## EXERCISE BRIEF
If a line includes "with", copy it out of the entries.

## RECORDS FOR THE TASK
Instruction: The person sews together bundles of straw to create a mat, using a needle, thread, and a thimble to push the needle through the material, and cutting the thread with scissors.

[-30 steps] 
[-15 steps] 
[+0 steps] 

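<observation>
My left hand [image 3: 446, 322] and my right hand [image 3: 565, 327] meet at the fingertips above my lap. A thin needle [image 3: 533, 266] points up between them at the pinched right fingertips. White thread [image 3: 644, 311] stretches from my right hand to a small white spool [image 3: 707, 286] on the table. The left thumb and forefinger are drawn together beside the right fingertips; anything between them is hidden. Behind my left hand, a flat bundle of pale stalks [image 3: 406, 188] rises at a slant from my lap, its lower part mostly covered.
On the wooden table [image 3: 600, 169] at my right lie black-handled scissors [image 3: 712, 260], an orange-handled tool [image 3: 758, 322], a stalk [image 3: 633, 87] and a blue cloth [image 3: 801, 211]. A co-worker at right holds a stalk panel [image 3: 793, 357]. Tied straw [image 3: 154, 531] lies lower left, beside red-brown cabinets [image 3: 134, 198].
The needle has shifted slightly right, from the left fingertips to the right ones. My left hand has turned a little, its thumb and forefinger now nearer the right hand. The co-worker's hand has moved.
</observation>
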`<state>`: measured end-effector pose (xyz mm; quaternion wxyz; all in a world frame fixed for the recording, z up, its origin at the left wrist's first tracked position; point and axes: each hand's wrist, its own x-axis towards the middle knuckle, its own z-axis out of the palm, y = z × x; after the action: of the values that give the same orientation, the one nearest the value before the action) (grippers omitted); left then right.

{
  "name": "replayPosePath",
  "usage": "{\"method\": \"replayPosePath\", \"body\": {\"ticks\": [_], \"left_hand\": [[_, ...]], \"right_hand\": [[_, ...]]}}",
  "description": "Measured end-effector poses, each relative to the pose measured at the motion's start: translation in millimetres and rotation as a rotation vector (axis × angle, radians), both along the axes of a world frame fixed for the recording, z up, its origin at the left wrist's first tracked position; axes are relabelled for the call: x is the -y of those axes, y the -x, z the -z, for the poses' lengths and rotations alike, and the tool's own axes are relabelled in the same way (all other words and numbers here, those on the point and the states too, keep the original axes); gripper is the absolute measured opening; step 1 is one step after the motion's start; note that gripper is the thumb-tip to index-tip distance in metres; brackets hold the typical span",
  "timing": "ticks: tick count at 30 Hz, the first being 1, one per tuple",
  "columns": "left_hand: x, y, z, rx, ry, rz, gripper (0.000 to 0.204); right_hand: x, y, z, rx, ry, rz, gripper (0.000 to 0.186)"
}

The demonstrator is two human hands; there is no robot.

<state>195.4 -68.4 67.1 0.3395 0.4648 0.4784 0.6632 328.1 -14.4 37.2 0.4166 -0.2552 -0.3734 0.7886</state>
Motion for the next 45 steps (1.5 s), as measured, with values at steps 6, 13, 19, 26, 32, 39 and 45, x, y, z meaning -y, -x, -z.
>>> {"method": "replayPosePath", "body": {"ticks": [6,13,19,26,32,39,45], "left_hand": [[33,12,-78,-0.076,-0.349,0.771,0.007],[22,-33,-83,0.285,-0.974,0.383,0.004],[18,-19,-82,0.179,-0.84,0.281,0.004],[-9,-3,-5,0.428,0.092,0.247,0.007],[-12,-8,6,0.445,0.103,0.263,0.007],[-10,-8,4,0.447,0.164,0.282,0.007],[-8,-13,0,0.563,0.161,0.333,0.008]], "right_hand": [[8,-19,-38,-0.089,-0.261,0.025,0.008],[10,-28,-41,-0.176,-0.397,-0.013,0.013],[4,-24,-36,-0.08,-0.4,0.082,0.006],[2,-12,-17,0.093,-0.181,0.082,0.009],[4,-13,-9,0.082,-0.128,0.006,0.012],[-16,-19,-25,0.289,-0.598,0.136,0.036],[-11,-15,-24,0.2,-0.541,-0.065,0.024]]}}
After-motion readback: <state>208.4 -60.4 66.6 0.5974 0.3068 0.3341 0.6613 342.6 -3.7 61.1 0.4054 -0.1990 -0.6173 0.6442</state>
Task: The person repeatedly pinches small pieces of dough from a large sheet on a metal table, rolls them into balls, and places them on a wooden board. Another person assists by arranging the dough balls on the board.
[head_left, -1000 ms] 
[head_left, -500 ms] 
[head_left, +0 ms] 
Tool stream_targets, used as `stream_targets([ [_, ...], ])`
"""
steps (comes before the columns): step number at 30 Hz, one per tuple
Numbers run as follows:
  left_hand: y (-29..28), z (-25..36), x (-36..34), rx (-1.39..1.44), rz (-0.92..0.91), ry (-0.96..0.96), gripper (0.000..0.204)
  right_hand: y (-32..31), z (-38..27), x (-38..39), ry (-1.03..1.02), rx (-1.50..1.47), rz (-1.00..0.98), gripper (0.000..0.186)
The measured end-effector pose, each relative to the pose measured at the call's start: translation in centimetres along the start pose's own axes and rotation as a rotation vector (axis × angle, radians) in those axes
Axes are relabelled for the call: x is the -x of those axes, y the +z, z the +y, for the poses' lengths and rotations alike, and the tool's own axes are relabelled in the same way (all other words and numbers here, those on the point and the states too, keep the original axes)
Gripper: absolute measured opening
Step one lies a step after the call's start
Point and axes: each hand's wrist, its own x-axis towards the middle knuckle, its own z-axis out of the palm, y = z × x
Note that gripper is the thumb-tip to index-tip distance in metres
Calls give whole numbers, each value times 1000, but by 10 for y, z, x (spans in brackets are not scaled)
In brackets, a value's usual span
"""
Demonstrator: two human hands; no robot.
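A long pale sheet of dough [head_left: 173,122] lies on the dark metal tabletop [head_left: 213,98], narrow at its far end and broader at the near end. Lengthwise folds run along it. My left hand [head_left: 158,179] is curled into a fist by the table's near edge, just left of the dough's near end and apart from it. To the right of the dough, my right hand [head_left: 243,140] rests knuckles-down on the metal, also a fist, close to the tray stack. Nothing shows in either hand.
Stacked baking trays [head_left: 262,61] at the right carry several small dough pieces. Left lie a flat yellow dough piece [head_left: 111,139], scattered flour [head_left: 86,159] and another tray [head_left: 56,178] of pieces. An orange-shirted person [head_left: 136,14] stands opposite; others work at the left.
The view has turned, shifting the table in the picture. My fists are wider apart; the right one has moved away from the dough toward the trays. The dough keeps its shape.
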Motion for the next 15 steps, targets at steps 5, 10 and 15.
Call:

## FINISHED TASK
Instruction: The person sews together bundles of straw to create a mat, using a needle, thread, and a thimble to push the needle through the material, and cutting the thread with scissors.
Motion for the next 45 steps (1.5 s), as measured, with values at steps 6, 13, 19, 26, 32, 39 and 45, x, y, z meaning -y, -x, -z.

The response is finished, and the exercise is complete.